### re: Project Euler #5 - Finding the Smallest Multiple VIEW POST

re: @Eugene: I should have elaborated what I meant with 'the only proper way'. I wasn't referring to the fact that Dwayne's solution was analytical/mat...

Let's follow your algorithm for the range 1 to 10 (for simplicity).
Numbers in this range: 1,2,3,4,5,6,7,8,9,10.
Prime numbers in this range: 2,3,5,7.
Multiplication of these numbers: 2*3*5*7 = 210. Which is different from the correct answer 2520, so your algorithm is wrong.

Sometimes it's better to write a simple, stupid algorithm and let a computer to do the heavy work instead of doing all the work in your brain, which might be complicated and error prone.

Huh? That's not the algorithm.

You misunderstood. The explanation I gave is one of many ways someone can DISCOVER that what you need to do is to find the LCM of the numbers.

You do agree that the problem is implicitly asking you to find the LCM of 1,2,3,...,20?

Once you reach that point of understanding then you can do at least two things:

1. You can write a program that finds you the LCM. As all the coded solutions do.

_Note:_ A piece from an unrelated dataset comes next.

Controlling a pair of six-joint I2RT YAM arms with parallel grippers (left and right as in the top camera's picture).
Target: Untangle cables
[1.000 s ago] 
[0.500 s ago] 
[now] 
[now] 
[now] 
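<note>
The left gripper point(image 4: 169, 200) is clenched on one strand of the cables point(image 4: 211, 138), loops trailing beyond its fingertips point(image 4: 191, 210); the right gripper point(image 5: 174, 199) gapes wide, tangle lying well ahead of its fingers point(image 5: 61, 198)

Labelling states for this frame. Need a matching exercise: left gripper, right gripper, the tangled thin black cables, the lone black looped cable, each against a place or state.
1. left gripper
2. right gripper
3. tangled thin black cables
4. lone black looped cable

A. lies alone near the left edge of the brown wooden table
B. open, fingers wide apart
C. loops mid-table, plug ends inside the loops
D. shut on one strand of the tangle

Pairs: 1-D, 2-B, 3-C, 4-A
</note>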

2. You can use prime factorization to quickly compute the answer. As I did and it boils down to finding the highest powers of the primes in the given range which would be 2*2*2, 3*3, 5 and 7.

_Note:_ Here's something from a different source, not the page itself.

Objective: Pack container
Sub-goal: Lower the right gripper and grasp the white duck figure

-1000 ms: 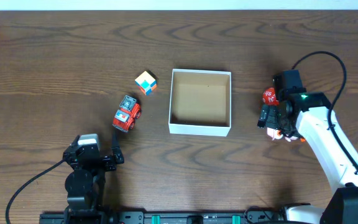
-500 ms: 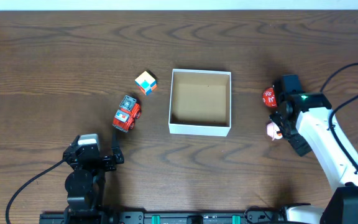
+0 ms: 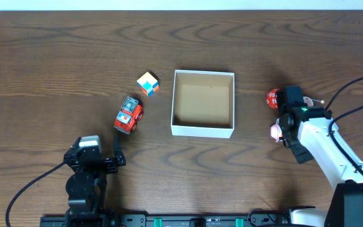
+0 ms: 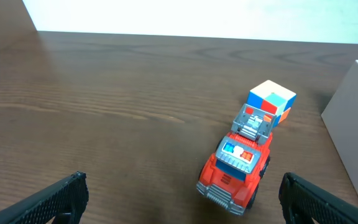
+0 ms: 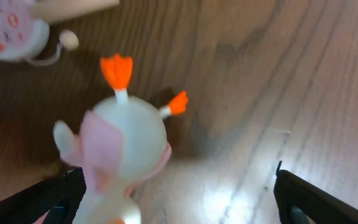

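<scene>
Between the parted fingers of our right claw lies a duck toy; our left claw, also parted, faces a red truck.

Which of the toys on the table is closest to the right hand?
The white-and-pink toy with orange feet, right in front of the open right hand; the red truck and chequered cube lie on the container's far side.

dark wood-grain table | white wall behind | lamp glare
</scene>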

And I don't disagree with you. Start with brute force and improve. You'd then have something to test your optimizations, clever code etc against.

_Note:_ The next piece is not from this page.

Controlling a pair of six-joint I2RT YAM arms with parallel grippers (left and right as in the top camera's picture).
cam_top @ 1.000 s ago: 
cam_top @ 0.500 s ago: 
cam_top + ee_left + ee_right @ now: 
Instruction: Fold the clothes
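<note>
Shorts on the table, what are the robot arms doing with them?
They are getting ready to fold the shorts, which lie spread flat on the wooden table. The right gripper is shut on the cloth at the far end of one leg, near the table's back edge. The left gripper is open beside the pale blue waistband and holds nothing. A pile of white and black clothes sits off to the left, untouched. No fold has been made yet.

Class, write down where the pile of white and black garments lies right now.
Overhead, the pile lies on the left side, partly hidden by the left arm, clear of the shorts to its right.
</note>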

So I need to multiple all the prime numbers in that range

Not exactly. You need to multiply by the highest powers of the primes in the range.

You do agree that the problem is implicitly asking you to find the LCM of 1,2,3,...,20?

Yes.
And as you mentioned there are at least two ways to solve the problem. Both are valid.

And I don't disagree with you. Start with brute force and improve. You'd then have something to test your optimizations, clever code etc against.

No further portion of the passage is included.